What to produce: Filter this data down to the lines that hold "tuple", and copy them.

Input for this task:
════════════════

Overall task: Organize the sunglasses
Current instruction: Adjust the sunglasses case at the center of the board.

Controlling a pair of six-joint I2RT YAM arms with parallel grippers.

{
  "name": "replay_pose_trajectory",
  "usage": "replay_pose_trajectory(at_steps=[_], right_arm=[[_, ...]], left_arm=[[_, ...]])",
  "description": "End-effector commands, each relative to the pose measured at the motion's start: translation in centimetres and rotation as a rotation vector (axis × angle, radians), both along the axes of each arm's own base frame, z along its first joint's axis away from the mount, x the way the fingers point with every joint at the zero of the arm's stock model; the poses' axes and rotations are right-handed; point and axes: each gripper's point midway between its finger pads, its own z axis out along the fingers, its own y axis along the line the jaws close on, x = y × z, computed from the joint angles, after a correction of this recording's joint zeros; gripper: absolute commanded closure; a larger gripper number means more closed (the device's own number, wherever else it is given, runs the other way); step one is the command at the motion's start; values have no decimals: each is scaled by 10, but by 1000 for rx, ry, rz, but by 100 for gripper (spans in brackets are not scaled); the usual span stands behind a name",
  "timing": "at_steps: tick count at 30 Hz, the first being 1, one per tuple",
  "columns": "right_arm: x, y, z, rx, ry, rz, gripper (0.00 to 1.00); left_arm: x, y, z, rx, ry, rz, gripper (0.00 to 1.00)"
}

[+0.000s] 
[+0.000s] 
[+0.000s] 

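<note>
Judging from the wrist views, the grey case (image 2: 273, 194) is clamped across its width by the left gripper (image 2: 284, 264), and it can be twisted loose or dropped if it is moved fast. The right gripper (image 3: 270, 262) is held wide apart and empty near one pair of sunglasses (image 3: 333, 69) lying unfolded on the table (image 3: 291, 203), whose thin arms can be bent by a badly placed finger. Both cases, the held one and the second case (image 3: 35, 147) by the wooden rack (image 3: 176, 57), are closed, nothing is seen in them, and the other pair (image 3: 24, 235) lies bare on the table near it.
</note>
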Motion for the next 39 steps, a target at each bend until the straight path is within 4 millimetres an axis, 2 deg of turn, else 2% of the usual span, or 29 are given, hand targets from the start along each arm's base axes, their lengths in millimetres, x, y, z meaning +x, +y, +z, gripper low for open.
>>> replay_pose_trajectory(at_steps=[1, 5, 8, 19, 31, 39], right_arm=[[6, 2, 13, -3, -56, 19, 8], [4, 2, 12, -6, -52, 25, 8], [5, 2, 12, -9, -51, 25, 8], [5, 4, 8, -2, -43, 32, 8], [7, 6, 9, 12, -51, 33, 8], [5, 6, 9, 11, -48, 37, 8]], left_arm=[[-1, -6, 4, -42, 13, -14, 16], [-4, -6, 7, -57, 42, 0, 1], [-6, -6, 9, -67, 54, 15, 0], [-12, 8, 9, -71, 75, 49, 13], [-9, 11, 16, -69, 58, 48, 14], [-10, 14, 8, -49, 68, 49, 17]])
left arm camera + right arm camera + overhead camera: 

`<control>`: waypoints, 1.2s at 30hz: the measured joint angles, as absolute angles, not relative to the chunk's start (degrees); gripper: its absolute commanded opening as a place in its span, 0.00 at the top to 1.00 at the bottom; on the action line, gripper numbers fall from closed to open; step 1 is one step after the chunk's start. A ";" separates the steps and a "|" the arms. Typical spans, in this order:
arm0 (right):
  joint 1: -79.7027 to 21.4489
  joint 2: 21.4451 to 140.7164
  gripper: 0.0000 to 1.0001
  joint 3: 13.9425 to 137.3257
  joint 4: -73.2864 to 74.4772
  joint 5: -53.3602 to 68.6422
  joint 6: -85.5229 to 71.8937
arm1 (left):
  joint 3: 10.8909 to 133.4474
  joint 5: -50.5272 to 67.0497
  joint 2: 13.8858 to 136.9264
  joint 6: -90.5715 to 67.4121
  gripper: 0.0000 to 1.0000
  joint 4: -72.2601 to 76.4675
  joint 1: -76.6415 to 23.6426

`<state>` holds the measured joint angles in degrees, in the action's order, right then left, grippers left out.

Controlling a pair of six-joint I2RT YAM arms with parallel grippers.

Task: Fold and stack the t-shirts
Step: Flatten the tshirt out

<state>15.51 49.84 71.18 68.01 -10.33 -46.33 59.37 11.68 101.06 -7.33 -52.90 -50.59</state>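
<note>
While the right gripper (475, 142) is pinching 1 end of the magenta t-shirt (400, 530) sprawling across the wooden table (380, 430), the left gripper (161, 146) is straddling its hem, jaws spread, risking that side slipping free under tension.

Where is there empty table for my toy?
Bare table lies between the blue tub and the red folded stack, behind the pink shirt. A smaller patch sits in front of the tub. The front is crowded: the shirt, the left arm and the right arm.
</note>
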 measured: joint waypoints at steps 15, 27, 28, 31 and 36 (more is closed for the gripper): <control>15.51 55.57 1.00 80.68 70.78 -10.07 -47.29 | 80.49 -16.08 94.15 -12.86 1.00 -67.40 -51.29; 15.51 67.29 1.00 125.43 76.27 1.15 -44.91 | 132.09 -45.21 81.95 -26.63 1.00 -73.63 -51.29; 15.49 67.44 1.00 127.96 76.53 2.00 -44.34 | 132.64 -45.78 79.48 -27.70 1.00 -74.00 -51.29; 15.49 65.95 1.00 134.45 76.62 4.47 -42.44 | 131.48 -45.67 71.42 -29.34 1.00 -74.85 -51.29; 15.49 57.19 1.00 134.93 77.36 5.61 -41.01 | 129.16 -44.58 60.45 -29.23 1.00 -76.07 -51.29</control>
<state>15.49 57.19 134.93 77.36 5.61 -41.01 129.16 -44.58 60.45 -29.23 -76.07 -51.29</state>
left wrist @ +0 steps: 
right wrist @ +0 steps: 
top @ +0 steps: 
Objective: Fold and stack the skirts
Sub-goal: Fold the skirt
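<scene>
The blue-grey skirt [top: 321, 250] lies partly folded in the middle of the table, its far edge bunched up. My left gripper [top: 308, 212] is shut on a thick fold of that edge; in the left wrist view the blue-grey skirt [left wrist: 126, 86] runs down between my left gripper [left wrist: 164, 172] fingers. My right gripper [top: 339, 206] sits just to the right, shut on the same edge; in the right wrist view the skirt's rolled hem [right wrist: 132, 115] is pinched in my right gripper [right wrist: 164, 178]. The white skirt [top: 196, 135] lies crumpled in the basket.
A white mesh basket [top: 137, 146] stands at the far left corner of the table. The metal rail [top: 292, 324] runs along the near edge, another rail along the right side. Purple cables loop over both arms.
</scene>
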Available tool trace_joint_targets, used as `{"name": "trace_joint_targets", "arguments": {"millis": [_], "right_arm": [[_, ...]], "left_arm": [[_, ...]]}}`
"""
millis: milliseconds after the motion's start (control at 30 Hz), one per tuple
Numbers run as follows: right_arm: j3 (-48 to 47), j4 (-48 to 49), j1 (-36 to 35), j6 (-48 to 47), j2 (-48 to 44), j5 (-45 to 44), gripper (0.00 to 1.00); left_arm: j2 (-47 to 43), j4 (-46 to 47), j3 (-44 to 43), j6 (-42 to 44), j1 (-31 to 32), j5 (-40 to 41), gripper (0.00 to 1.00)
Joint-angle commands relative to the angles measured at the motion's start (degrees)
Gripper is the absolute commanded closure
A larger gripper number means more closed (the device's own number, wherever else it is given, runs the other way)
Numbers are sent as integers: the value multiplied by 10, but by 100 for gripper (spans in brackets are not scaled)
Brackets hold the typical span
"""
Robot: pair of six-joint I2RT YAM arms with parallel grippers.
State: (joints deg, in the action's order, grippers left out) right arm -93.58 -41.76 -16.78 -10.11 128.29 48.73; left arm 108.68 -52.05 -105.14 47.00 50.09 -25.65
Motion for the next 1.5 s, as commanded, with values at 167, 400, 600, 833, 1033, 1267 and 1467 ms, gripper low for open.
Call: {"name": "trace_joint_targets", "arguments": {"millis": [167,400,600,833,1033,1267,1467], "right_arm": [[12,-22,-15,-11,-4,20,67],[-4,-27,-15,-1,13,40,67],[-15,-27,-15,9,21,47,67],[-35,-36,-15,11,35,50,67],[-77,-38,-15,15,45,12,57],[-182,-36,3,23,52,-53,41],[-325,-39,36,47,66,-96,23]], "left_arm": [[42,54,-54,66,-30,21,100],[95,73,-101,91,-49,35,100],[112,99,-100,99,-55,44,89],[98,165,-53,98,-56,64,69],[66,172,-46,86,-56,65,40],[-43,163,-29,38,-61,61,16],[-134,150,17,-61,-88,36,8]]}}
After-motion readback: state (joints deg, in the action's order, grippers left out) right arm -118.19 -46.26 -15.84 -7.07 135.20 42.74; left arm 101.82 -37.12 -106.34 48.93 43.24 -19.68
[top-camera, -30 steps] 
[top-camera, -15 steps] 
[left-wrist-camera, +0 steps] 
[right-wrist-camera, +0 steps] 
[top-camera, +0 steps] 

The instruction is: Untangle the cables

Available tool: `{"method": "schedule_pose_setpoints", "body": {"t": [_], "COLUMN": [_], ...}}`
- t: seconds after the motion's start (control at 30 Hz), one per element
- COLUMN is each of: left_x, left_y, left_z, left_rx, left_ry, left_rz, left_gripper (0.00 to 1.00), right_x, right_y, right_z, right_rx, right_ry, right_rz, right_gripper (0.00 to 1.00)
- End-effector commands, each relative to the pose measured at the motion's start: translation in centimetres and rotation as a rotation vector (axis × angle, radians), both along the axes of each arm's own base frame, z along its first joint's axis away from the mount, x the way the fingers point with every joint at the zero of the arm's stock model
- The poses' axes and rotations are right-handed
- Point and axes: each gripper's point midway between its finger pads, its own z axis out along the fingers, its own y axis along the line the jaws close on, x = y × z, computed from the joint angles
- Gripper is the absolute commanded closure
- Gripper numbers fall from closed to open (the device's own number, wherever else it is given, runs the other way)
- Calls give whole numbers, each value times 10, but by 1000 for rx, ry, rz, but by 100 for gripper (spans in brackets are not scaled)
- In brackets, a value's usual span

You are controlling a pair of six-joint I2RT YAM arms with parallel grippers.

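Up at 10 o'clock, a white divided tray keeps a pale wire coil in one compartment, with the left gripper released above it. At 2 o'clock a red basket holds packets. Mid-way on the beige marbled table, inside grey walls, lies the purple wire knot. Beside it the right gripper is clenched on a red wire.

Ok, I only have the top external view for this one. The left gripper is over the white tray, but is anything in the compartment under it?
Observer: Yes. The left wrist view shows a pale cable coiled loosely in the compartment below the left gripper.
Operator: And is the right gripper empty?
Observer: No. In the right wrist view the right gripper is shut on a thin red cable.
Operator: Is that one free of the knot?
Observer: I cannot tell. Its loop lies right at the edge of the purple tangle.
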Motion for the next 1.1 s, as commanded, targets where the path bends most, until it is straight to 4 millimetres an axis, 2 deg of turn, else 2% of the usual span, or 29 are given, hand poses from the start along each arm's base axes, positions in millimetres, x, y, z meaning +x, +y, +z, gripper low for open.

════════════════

Answer area:
  "timing": "at_steps: tick count at 30 Hz, the first being 1, one per tuple",
millis: milliseconds after the motion's start (control at 30 Hz), one per tuple

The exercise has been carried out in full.